__Task brief__
Of all the lines below, output only those starting at the one with "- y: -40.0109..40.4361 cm" and ending at the one with "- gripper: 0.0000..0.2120", both ends included, exactly as written.

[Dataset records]
§ §

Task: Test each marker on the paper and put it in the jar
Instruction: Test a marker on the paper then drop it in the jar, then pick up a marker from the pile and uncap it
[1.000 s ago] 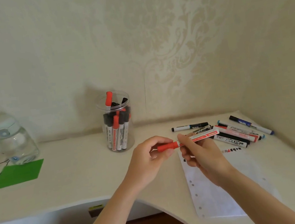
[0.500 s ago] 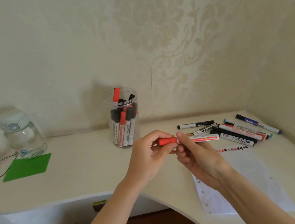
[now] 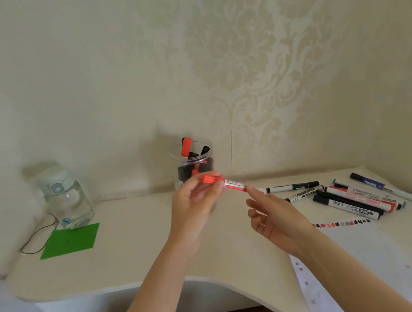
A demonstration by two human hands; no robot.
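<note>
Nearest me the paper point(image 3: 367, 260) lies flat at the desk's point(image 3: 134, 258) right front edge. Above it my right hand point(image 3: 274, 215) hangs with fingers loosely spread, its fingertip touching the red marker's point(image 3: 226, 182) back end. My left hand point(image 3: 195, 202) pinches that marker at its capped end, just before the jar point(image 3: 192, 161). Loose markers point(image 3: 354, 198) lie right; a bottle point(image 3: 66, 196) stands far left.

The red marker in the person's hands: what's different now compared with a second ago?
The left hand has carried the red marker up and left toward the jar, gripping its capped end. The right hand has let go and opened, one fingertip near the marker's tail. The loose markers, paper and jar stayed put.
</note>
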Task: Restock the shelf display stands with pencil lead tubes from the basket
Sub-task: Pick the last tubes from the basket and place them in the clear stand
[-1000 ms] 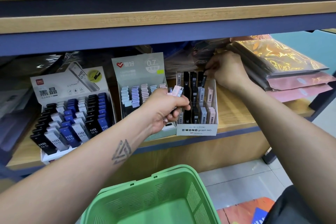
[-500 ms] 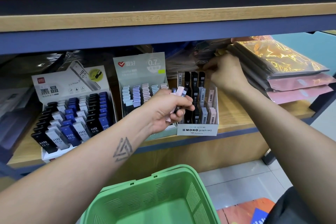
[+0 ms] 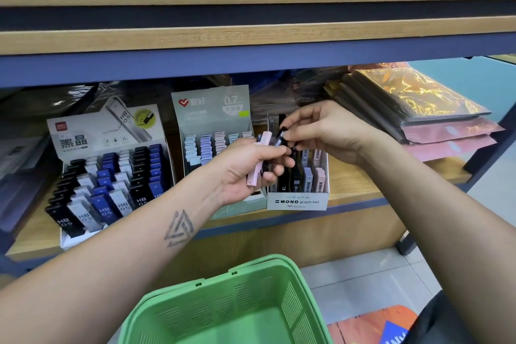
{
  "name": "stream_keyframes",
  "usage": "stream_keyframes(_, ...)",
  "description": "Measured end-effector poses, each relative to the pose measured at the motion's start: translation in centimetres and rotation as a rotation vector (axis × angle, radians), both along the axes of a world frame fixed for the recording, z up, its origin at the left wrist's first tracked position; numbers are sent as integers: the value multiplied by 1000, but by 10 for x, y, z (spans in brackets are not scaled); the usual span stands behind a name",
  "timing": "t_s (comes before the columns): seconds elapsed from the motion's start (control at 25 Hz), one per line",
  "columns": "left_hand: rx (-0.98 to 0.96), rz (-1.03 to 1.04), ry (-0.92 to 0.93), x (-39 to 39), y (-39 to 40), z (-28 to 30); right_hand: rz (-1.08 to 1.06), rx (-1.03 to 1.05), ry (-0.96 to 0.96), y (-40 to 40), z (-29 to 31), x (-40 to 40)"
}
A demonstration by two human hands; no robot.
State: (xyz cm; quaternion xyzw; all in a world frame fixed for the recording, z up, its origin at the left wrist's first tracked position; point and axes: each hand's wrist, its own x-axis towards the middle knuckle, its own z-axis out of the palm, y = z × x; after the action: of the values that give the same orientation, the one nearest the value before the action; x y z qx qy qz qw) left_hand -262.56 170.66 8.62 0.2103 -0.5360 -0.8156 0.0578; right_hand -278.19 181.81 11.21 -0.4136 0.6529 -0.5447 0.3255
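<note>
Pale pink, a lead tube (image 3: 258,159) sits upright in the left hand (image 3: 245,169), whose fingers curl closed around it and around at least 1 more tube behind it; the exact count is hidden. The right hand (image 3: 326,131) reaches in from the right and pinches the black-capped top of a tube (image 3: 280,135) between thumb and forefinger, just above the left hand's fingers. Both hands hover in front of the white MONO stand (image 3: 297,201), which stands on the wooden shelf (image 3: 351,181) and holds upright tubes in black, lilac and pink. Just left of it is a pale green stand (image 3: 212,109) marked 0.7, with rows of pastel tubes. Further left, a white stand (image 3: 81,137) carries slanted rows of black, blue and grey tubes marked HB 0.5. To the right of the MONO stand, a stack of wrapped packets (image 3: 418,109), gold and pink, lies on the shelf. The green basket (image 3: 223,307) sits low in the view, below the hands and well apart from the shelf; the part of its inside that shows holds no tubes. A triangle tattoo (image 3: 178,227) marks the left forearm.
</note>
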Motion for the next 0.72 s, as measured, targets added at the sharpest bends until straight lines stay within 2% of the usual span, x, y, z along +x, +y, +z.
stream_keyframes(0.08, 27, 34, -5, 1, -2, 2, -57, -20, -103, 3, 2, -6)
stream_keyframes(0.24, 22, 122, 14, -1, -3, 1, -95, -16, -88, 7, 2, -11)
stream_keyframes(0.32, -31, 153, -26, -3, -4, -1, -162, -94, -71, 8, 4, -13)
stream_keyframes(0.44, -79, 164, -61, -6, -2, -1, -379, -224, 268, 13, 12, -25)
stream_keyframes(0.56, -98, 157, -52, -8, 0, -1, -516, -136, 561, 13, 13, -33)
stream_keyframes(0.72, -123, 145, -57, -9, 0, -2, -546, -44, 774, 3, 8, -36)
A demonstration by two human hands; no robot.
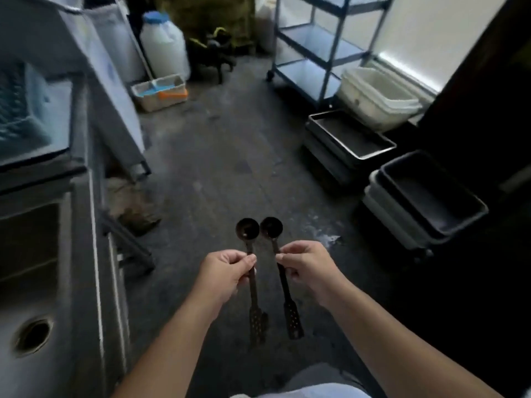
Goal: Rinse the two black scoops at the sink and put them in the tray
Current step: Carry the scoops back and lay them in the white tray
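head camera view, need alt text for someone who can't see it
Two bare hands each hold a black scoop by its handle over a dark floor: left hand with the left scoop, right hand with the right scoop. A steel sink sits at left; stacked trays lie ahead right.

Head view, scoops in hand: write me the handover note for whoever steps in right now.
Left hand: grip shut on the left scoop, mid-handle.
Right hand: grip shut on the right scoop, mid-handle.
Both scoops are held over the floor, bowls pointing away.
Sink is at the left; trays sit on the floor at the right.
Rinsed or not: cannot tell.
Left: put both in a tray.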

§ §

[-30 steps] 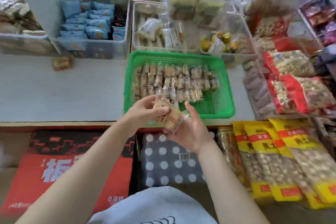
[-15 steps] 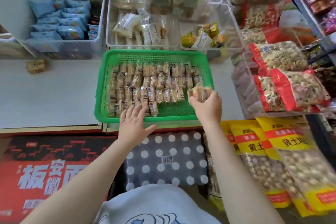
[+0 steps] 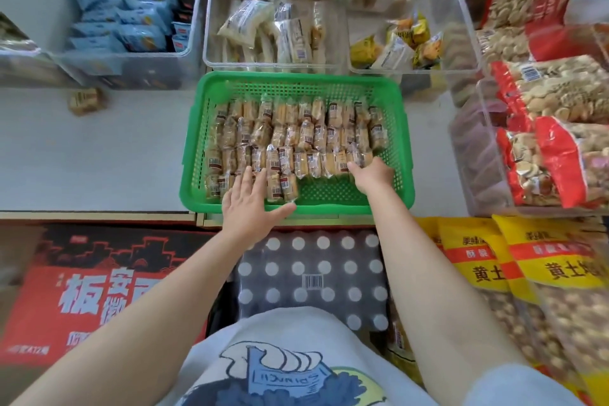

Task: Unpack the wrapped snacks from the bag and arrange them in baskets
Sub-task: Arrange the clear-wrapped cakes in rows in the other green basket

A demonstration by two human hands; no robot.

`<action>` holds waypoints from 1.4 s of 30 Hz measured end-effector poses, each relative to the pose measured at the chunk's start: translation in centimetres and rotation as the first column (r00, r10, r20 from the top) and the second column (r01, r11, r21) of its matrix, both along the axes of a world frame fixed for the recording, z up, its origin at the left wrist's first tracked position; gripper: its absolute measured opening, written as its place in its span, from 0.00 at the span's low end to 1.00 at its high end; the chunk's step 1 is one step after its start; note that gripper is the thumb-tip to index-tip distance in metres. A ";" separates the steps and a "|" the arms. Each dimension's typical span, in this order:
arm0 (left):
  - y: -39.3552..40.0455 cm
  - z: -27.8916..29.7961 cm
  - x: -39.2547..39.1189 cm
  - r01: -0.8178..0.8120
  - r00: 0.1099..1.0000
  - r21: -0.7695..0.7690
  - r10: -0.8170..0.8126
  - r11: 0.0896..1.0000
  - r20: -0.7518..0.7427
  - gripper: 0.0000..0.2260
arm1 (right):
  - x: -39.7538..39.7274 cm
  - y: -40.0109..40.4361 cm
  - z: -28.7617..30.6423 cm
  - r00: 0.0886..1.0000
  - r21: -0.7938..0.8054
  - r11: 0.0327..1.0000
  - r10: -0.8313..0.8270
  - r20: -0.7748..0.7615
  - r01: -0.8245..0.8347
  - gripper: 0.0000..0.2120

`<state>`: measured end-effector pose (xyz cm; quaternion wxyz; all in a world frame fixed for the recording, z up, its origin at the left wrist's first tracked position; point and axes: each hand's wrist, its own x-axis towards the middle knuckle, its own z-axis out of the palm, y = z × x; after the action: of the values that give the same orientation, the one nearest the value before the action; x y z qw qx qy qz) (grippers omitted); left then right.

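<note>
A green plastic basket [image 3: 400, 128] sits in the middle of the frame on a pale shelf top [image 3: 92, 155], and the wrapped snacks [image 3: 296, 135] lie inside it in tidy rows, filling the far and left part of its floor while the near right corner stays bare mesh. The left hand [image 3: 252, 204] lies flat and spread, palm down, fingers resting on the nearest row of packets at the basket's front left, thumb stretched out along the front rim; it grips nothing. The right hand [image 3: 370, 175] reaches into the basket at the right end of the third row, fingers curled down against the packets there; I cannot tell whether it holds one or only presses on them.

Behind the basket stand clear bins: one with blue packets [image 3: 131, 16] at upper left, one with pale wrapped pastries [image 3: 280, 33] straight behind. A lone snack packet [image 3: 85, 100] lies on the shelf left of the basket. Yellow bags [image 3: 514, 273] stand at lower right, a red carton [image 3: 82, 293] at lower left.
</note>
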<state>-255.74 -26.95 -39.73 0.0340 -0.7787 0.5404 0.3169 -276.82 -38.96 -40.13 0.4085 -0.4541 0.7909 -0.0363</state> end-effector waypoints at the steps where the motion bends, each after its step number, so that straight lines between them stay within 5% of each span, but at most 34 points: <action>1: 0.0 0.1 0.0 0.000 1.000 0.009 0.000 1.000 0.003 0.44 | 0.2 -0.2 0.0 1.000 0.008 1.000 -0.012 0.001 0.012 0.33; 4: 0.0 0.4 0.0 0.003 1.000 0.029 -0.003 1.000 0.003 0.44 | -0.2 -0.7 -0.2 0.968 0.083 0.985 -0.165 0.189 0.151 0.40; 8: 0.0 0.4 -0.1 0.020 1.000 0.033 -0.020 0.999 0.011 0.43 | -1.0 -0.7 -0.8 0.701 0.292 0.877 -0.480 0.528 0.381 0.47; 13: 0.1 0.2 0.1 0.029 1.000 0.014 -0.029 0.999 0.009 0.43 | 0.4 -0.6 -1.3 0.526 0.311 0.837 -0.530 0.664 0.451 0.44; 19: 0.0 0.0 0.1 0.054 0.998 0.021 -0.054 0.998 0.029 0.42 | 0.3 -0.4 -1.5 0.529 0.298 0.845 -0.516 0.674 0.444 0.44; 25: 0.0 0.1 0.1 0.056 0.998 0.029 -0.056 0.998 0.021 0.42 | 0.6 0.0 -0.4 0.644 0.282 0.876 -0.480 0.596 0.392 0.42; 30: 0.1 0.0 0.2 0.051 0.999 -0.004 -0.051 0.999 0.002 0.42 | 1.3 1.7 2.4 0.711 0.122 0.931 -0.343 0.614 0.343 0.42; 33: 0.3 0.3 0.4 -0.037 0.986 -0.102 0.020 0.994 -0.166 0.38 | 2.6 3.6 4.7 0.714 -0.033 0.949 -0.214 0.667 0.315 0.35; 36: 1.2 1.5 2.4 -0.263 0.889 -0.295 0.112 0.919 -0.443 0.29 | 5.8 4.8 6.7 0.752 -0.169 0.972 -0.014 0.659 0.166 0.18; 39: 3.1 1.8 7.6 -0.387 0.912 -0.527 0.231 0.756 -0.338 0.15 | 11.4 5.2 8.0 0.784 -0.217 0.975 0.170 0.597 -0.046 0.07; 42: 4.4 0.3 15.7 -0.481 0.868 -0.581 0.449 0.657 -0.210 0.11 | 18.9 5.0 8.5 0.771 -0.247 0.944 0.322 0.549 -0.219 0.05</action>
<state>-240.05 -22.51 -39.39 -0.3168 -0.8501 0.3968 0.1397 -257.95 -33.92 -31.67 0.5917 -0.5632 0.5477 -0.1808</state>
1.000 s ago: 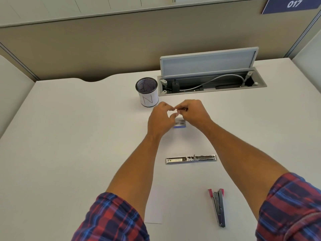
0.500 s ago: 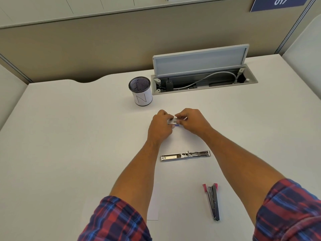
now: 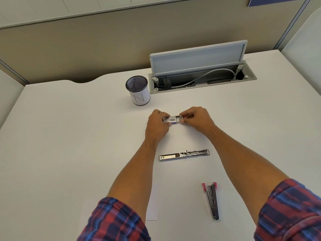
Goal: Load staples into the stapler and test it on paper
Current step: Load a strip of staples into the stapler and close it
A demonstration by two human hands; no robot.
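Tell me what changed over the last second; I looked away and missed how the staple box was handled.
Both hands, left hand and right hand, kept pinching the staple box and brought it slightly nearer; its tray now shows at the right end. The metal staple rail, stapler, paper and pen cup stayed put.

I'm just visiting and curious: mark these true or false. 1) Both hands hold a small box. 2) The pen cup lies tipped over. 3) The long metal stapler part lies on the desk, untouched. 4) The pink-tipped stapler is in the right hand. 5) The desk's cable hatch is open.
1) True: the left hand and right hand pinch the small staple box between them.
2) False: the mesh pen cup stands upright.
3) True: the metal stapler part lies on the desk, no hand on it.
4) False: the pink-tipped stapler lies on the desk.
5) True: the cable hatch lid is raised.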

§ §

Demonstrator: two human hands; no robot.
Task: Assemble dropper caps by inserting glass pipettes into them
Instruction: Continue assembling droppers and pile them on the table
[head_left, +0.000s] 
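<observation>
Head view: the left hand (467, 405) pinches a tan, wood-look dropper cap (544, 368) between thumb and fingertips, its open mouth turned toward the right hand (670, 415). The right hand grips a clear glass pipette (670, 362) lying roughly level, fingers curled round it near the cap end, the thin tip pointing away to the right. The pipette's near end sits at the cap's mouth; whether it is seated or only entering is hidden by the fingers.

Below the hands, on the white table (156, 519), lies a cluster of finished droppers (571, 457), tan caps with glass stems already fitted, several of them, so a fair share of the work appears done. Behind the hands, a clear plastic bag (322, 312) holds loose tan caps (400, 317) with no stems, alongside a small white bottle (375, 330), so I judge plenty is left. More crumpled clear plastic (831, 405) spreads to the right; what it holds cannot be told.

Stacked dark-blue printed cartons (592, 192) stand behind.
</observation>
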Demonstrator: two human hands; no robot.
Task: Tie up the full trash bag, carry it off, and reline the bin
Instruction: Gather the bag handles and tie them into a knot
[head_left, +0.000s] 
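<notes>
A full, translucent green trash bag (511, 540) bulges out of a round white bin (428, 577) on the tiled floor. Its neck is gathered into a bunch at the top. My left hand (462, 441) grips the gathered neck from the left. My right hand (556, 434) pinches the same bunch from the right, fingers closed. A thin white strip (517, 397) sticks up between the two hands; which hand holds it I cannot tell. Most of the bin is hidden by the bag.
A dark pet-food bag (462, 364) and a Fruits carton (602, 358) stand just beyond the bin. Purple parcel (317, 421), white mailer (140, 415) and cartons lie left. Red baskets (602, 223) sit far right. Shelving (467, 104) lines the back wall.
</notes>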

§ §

__Exercise response__
  - y: -40.0109..40.4361 cm
  - z: -28.7617..30.6423 cm
  - r00: 0.0886..1.0000
  - r21: -0.7938..0.8054
  - r11: 0.0327..1.0000
  - r10: -0.8313..0.8270
  - r20: -0.7748..0.7615
  - r01: -0.8245..0.8347
  - gripper: 0.0000..0.2120

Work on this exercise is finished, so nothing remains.